Éric Chacour raconte la libération d’un jeune homme et l’évolution d’une société qui se fait très lentement dans les petites choses du quotidien. L’enquête de Rafik, avec la complicité de la vieille servante, est pathétique et obsessionnelle, tout comme le déni de la mère et de la famille devient un secret trop lourd à porter. Tous les éléments, autant ceux du régime politique, des classes sociales, des bouleversements et aussi des hypocrisies des dirigeants qui se permettent tout en masquant la vérité et en sauvant la face sont effleurés.

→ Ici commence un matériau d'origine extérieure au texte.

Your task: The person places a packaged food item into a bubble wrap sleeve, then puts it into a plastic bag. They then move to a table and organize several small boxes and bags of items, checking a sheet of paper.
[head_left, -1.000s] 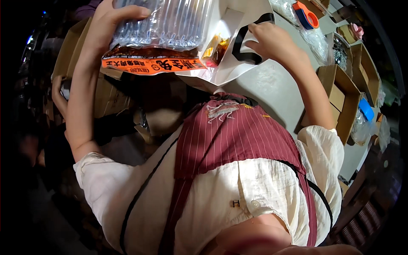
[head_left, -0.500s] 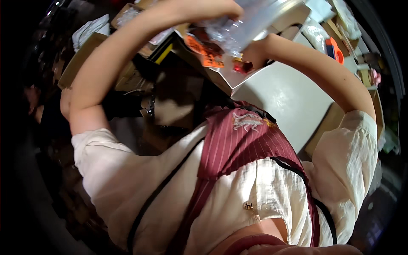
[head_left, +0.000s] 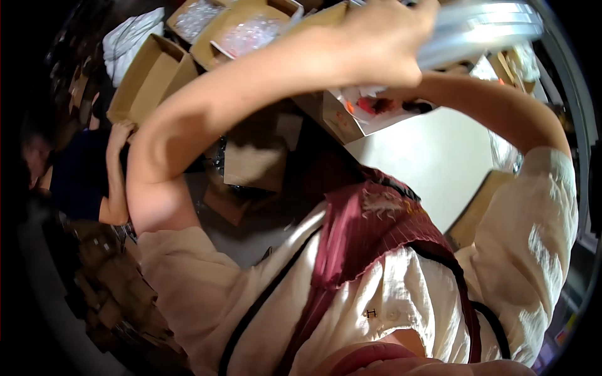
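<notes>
My left hand (head_left: 392,47) is raised at the top, its fingers curled at the near end of a clear, shiny, roll-like thing (head_left: 486,31). Motion smears that thing, so its exact kind does not show. Below this hand sits a white-lined carton (head_left: 362,125) with red and orange pieces (head_left: 370,105) inside. My right hand (head_left: 411,94) reaches in from the right at the carton's opening, under the left hand. Its fingers are mostly covered and blurred, so what they touch is hidden.
A white tabletop (head_left: 426,156) lies in front of me. Open brown cartons (head_left: 153,72) stand at the upper left, one holding clear plastic wrap (head_left: 251,34). Another person in a dark shirt (head_left: 84,175) is at the left, a hand (head_left: 121,133) by a carton. Flattened cardboard (head_left: 116,288) lies low left.
My left hand has moved right and nearer, and the clear shiny thing has swung to the right. The orange printed piece at the carton's edge is no longer visible. The other person shows more fully.
</notes>
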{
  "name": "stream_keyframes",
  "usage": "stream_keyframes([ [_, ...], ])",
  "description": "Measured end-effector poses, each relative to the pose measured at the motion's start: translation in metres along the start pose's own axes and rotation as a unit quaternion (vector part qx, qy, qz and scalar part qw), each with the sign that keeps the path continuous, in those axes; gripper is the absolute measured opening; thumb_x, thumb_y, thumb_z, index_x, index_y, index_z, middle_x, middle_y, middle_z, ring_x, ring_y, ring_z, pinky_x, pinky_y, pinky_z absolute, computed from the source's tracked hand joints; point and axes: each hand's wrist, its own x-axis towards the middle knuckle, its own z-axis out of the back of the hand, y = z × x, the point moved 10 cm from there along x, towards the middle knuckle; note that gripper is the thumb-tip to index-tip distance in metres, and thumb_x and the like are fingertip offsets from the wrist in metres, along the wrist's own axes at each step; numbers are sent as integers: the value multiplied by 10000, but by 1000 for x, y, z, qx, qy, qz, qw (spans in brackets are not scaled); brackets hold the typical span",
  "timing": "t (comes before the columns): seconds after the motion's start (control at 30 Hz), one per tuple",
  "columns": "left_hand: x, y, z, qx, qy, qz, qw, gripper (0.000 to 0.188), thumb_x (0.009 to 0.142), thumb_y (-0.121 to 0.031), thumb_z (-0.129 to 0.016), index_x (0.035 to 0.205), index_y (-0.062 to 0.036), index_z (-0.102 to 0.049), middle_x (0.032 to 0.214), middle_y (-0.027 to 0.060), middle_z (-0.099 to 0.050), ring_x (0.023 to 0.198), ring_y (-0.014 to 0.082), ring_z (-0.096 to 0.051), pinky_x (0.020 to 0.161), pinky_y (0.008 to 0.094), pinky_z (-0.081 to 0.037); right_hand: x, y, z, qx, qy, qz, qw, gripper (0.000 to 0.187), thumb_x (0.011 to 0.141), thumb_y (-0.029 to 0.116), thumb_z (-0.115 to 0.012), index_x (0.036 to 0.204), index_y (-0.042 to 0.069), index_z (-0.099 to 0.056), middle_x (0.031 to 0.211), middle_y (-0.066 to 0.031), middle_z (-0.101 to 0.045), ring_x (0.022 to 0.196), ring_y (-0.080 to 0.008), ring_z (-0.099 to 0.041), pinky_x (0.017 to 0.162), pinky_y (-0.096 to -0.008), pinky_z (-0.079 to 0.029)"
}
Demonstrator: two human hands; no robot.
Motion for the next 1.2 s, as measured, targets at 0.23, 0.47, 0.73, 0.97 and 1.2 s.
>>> stream_keyframes([
  [0.23, 2, -6, -24, -98, 3, -73, 992, 1037, 600, -126, -723, 1388, 268, -177, 654, 248, -632, 594, 398, -673, 564, 461, -568, -10, 25, -18, -64, 62, 19, 996, 472, 942, 360, -606, 1316, 73, -582, 1138, -123, -680, 1027, -249, -654, 929, -383, -529],
  [0.47, -13, 29, -21, -78, -40, -37, 995, 876, 591, -115, -696, 1311, 225, -332, 722, 268, -631, 656, 438, -670, 588, 493, -551, -9, 41, -36, -164, 112, -13, 980, 495, 944, 384, -604, 1328, 71, -581, 1204, -160, -657, 1116, -261, -626, 962, -390, -497],
  [0.73, 3, 45, -40, -86, -13, -17, 996, 905, 626, -134, -725, 1369, 204, -334, 801, 288, -644, 741, 440, -689, 623, 497, -559, -61, 25, -17, -494, 125, 174, 842, 276, 853, 280, -691, 987, 42, -652, 939, -195, -674, 910, -373, -666, 816, -469, -539],
  [0.97, -1, 39, -48, -31, -64, -26, 997, 964, 603, -119, -717, 1407, 214, -302, 845, 296, -653, 715, 427, -685, 620, 481, -559, -141, 66, 78, -337, -58, 112, 933, 220, 581, -25, -727, 785, 17, -655, 817, -178, -623, 797, -413, -592, 714, -460, -484],
  [1.2, -16, 10, -76, -44, -17, -64, 997, 989, 628, -165, -768, 1413, 199, -289, 807, 290, -657, 724, 438, -694, 642, 497, -577, -179, 51, 54, -298, -160, 103, 935, 431, 630, -69, -623, 1040, 41, -698, 1119, -255, -634, 1102, -480, -557, 925, -509, -466],
])
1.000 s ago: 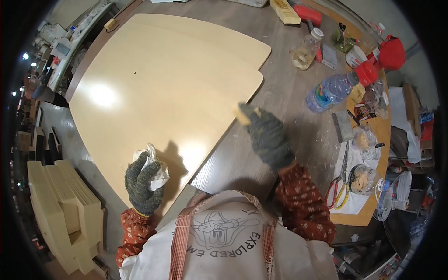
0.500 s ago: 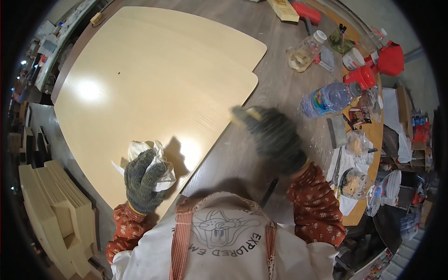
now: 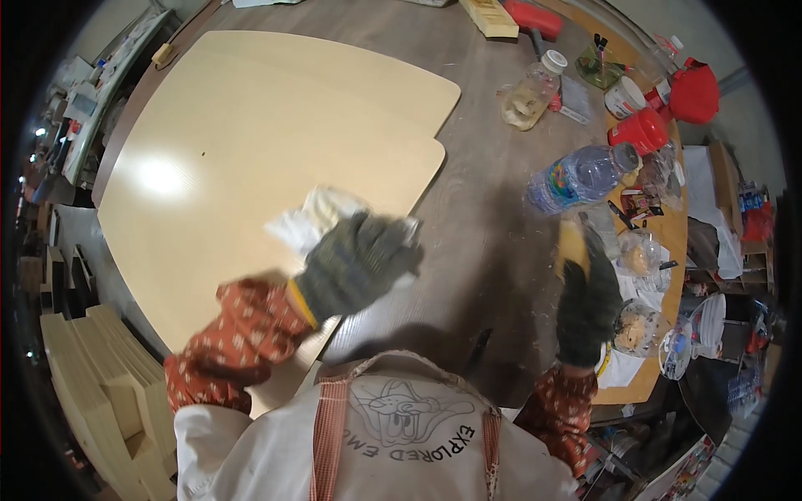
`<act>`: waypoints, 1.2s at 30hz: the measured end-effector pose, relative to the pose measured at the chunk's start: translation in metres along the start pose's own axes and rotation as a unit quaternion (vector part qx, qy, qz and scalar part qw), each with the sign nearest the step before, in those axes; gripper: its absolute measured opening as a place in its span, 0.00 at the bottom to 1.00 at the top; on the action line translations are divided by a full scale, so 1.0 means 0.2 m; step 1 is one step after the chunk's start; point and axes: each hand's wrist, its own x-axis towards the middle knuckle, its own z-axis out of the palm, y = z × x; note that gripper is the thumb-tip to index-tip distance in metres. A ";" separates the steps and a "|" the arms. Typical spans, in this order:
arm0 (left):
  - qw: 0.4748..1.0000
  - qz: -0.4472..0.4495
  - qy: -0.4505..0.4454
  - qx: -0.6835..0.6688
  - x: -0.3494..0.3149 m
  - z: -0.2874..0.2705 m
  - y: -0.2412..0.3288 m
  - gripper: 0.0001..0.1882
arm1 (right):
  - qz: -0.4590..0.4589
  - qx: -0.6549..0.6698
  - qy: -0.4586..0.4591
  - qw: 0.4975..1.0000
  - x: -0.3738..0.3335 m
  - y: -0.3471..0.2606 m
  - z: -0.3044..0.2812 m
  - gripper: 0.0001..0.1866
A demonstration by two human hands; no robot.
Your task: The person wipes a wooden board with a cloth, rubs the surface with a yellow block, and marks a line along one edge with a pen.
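Observation:
A pale wood-grain panel (image 3: 251,108) with rounded corners and a notched right side lies on the grey wooden table. My left hand (image 3: 355,263), in a dark knitted glove, is closed on a crumpled white cloth (image 3: 317,219) at the panel's near right edge. To the right, over the table by the row of containers, is my right hand (image 3: 587,305), gloved and smeared by motion. A small yellowish flat piece (image 3: 573,250) shows at its fingers; its kind is unclear. Just beyond these fingers lies a grey block (image 3: 600,225), partly covered.
A large clear plastic bottle (image 3: 581,177) lies on the right, near a red jar (image 3: 637,131). Farther back are a smaller bottle (image 3: 532,92) and a red-headed mallet (image 3: 535,18). Tubs of brownish stuff (image 3: 637,326) line the right edge. Stacked boards (image 3: 100,392) stand at lower left.
My left hand has moved right and forward with the cloth, to the panel's edge. My right hand has swung right, away from the panel, toward the containers. The view has shifted slightly.

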 end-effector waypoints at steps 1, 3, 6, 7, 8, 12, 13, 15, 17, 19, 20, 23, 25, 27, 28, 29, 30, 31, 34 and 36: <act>0.999 0.019 -0.013 0.038 0.06 0.06 -0.05 0.23 | 0.045 -0.008 0.037 0.998 -0.06 0.04 -0.03 0.19; 0.998 0.045 -0.015 0.032 0.23 0.14 -0.16 0.26 | 0.089 -0.009 0.078 0.993 -0.13 0.06 -0.09 0.21; 0.998 0.007 -0.016 0.055 0.47 0.27 -0.29 0.11 | 0.206 -0.093 0.135 0.965 -0.21 0.06 -0.16 0.21; 0.997 -0.019 -0.032 0.070 0.50 0.29 -0.31 0.11 | 0.212 -0.126 0.131 0.960 -0.23 0.09 -0.16 0.22; 0.997 -0.008 -0.035 0.068 0.53 0.29 -0.29 0.11 | 0.225 -0.163 0.128 0.952 -0.26 0.12 -0.17 0.23; 0.997 0.005 0.008 0.076 0.46 0.26 -0.17 0.13 | 0.296 -0.273 0.025 0.915 -0.35 0.28 -0.11 0.25; 0.996 0.018 0.052 0.077 0.40 0.24 -0.12 0.13 | 0.306 -0.274 0.026 0.911 -0.39 0.31 -0.09 0.25; 0.993 -0.003 -0.007 0.121 0.16 0.11 -0.01 0.26 | 0.227 -0.307 0.006 0.924 -0.37 0.32 -0.06 0.26; 0.997 -0.032 -0.038 0.054 -0.05 0.03 0.08 0.22 | 0.208 -0.336 0.004 0.919 -0.34 0.28 -0.07 0.26; 0.993 -0.023 0.022 0.113 -0.23 -0.06 0.20 0.18 | 0.173 -0.355 0.005 0.919 -0.25 0.20 -0.08 0.26; 0.993 -0.078 -0.028 0.084 -0.31 -0.14 0.27 0.16 | 0.180 -0.354 0.011 0.918 -0.18 0.14 -0.10 0.27; 0.984 -0.129 -0.107 0.053 -0.59 -0.35 0.44 0.14 | 0.093 -0.304 0.053 0.947 -0.07 0.05 -0.12 0.28; 0.972 -0.158 -0.145 0.092 -0.87 -0.43 0.60 0.17 | -0.024 -0.318 0.021 0.947 -0.01 0.11 -0.11 0.25; 0.960 -0.188 -0.152 0.141 -1.08 -0.50 0.74 0.18 | -0.093 -0.274 0.023 0.957 0.01 0.06 -0.08 0.21; 0.954 -0.217 -0.154 0.142 -1.19 -0.53 0.80 0.19 | -0.150 -0.160 0.010 0.976 0.01 0.13 -0.03 0.20; 0.943 -0.254 -0.161 0.145 -1.30 -0.57 0.91 0.19 | -0.197 -0.153 0.011 0.968 0.03 0.12 0.02 0.20; 0.926 -0.292 -0.183 0.153 -1.42 -0.60 1.00 0.21 | -0.236 -0.154 0.015 0.959 0.04 0.11 0.05 0.20; 0.918 -0.286 -0.190 0.197 -1.52 -0.57 0.95 0.21 | -0.255 -0.151 0.020 0.955 0.08 0.05 0.13 0.20; 0.794 -0.523 -0.244 0.193 -1.79 -0.54 0.95 0.17 | -0.323 -0.028 -0.015 0.946 0.15 -0.28 0.26 0.20; 0.717 -0.640 -0.113 0.252 -1.87 -0.58 0.99 0.17 | -0.369 -0.034 -0.071 0.926 0.19 -0.59 0.24 0.20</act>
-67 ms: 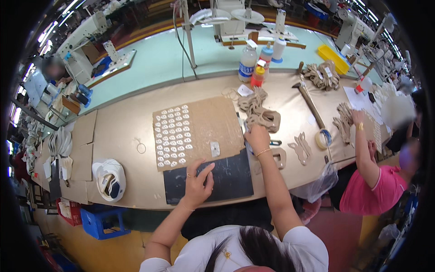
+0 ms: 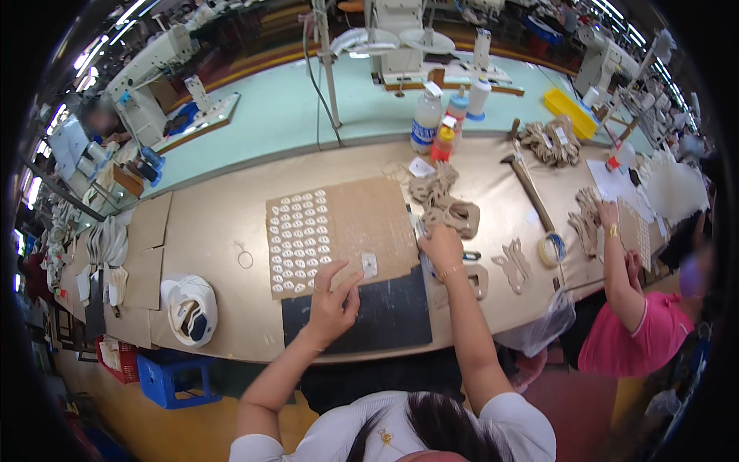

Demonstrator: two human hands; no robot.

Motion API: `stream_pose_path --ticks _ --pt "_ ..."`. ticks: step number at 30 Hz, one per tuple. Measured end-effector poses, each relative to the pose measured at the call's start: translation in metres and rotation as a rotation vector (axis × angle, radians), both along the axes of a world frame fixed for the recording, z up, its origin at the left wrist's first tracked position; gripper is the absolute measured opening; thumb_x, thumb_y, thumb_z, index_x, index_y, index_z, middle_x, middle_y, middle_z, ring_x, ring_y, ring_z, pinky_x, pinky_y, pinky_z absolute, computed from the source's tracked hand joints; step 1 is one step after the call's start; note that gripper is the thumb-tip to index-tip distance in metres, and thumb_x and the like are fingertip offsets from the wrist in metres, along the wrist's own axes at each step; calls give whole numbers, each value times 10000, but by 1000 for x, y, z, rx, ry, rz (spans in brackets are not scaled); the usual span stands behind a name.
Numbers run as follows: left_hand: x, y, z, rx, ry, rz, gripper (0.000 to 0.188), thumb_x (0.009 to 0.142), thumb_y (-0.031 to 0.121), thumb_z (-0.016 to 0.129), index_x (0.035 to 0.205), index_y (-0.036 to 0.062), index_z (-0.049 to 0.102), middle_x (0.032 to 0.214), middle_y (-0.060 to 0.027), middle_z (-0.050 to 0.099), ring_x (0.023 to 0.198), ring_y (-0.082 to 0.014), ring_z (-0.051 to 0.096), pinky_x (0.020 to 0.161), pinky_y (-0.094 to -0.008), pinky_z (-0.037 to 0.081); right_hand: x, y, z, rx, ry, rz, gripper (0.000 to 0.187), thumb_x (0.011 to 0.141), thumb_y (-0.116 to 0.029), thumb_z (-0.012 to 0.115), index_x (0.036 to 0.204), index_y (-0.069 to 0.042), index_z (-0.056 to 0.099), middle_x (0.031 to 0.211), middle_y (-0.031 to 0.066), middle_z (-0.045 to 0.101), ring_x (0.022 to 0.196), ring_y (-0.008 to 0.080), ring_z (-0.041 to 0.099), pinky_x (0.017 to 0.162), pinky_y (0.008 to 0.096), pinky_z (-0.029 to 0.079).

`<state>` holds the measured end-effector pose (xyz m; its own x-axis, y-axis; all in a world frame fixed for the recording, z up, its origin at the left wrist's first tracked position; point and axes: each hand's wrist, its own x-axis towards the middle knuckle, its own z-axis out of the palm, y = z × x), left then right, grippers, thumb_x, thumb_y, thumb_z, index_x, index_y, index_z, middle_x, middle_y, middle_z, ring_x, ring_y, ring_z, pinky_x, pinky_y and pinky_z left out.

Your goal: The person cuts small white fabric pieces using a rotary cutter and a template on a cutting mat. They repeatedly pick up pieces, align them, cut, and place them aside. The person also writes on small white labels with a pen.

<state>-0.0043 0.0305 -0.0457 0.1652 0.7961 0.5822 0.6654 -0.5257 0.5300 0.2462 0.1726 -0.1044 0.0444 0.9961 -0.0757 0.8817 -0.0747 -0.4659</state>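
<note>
My left hand [image 2: 331, 306] hovers at the near edge of a brown cardboard sheet [image 2: 362, 219], thumb and fingers apart and bent, holding nothing I can see. Rows of small white oval pieces [image 2: 300, 239] cover the sheet's left part. A pale square patch [image 2: 369, 266] lies just beyond my left fingertips. Under the sheet's near side is a black board [image 2: 385, 316]. My right hand [image 2: 444, 248] is at the sheet's right edge, beside a pile of tan cut pieces [image 2: 456, 217]. Its fingers are bent together and pointing down; what they hold, if anything, is hidden.
Several bottles [image 2: 426, 119] stand at the table's far edge. Right of my right arm lie loose tan pieces [image 2: 513, 266], a hammer [image 2: 530, 189] and a tape roll [image 2: 552, 249]. A white cap-like item [image 2: 189, 309] sits at the left. A co-worker in pink [image 2: 639, 331] works at the right.
The view has shifted slightly, so the table appears lower. My left hand has moved a little farther over the cardboard, closer to the pale patch. My right hand stays by the tan pile.
</note>
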Motion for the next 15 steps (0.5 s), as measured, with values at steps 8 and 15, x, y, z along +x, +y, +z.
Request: stream_pose_path --ticks 8,15 --pt "-40 179 77 266 225 -71 435 825 2 677 1248 94 641 1385 -186 508 1243 -362 526 1007 -433 474 -3 -83 78 225 510 74 135 907 -135 700 913 -23 624 828 137 693 706 307 691 636 392 535" --pt "-28 350 140 339 180 251 364 918 165 685 1261 57 635 1348 -174 558 1193 -351 573 999 -415 491 -39 -149 17 479 601 609 141 841 -50 706 961 -89 643 938 100 666 825 314 688 701 383 566"
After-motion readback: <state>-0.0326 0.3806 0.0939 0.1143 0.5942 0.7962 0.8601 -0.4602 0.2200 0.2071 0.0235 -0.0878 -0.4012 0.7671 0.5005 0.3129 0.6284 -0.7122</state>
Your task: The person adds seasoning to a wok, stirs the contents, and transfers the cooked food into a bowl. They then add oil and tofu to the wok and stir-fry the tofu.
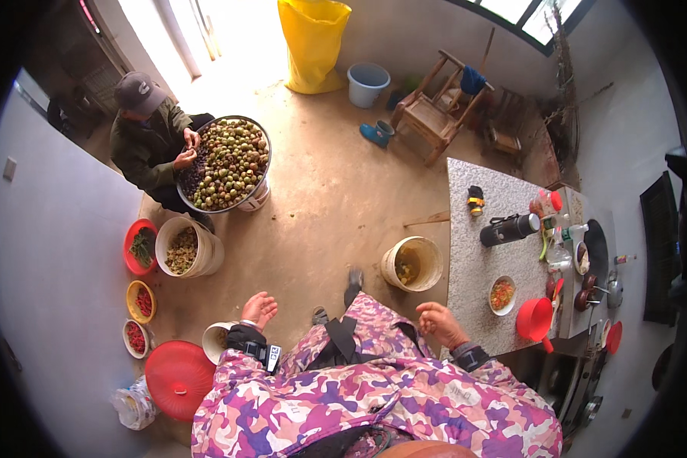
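Note:
My left hand (260, 309) is held out in the air with its fingers loosely stretched and nothing in it. Just behind it, partly covered by my sleeve, stands a white bucket (211, 341). My right hand (441, 324) hovers beside the table's near-left edge, fingers half bent and apart, also holding nothing. Beyond it on the floor is a cream bucket (433, 263) with some liquid and scraps inside. Both forearms are in a pink and purple camouflage-patterned garment (313, 408), with dark bands at the wrists.
At far left, a person in a cap (140, 93) handles something over a round tray (266, 164) of greenish-brown fruits. A bucket of peelings (214, 256) and red basins (151, 227) line the left wall. The speckled table (466, 229) holds a thermos (504, 231) and bowl (501, 308).

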A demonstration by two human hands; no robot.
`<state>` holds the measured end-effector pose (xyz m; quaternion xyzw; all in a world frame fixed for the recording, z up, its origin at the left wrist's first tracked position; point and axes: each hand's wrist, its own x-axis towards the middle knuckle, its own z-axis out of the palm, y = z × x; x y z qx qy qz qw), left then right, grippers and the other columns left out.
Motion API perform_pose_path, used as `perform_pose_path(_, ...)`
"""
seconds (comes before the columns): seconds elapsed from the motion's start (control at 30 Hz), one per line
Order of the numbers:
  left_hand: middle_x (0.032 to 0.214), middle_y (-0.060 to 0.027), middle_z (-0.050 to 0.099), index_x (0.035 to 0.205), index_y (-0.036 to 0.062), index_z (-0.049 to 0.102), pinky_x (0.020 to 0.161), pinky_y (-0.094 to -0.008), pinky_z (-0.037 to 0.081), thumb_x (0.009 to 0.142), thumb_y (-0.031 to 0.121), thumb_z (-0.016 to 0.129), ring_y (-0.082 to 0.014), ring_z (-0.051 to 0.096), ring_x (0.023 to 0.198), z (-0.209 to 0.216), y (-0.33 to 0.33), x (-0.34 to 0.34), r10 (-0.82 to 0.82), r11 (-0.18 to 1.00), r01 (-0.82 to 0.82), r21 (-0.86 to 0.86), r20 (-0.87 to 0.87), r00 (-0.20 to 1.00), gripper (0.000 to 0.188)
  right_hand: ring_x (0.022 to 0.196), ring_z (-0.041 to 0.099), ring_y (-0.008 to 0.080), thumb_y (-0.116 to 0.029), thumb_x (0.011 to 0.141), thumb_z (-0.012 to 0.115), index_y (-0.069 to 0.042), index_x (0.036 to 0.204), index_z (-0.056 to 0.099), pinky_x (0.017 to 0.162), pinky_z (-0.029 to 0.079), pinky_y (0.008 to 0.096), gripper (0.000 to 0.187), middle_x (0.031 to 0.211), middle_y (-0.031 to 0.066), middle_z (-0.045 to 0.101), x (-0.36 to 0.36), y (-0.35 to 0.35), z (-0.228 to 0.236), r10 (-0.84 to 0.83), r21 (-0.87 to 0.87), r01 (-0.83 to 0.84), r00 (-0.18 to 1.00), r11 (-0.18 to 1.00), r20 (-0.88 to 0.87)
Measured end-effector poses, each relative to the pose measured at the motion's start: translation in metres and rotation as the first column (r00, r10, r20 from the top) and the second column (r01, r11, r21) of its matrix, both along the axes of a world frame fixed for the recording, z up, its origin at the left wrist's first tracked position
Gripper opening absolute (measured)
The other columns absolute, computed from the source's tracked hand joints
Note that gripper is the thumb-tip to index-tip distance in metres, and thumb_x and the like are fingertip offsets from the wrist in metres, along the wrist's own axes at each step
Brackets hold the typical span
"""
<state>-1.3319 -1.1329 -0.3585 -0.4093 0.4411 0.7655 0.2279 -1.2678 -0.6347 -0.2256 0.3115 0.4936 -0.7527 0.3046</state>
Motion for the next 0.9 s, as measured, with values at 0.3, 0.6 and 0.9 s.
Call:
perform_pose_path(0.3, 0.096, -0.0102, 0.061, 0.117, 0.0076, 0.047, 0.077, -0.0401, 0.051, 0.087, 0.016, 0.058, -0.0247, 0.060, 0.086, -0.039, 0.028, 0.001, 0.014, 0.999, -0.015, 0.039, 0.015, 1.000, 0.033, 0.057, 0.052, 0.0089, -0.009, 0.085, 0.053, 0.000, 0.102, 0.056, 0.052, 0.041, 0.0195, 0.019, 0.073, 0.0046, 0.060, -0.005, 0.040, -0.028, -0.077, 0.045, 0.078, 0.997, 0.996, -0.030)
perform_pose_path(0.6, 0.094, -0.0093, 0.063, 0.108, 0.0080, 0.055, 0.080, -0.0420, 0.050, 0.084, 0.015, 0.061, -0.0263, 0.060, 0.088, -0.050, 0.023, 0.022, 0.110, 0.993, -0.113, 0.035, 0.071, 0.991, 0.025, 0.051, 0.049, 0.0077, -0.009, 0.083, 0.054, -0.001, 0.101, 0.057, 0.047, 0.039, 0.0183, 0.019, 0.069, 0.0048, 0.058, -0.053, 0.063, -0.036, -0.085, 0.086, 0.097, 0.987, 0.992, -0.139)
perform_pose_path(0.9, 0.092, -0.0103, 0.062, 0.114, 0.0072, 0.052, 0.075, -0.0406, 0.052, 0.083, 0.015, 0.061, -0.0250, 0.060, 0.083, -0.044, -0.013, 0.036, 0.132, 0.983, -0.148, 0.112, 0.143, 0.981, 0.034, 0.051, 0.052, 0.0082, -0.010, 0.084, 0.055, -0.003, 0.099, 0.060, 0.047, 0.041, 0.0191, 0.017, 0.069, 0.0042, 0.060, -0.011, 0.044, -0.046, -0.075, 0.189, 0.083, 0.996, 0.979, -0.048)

Le rôle d’Omar, par exemple, un proche des parents, qui se paye de jeunes garçons et qui se fait le champion de la moralité, n’hésitant pas à broyer les êtres autour de lui.

Un roman magnifique, une plongée dans le présent et le passé avec une poussée vers l’avenir peut-être où il est possible d’envisager la réconciliation. C’est brillant, touchant et humain. Ali sera victime plus que Tarek de sa double vie et surtout il y a cette hérédité ou cet héritage qui enferme les gens dans des ennuis physiques de santé, mais aussi dans des croyances qui font que l’on évite d’effleurer les vrais problèmes et de faire face à la réalité. 

Nous avons longtemps masqué les passions homosexuelles au Québec comme partout dans le monde. Les humains préfèrent s’inventer des histoires pour oublier leur douleur ou s’enfoncer dans un silence qui finit par étouffer. 

Voilà une belle réflexion sur la société, la religion, le politique, l’amour, l’amitié et l’identité. Étonnant et envoûtant comme une chanson de Dalida qui surgit de temps en temps pour nous emporter dans une mélodie où les souvenirs s’imposent, des moments qui ne s’effaceront jamais. Un premier roman ambitieux et magnifique. Un véritable conte des mille et une nuits. 

 

CHACOUR ÉRICCe que je sais de toi, Éditions Alto, Québec, 296 pages.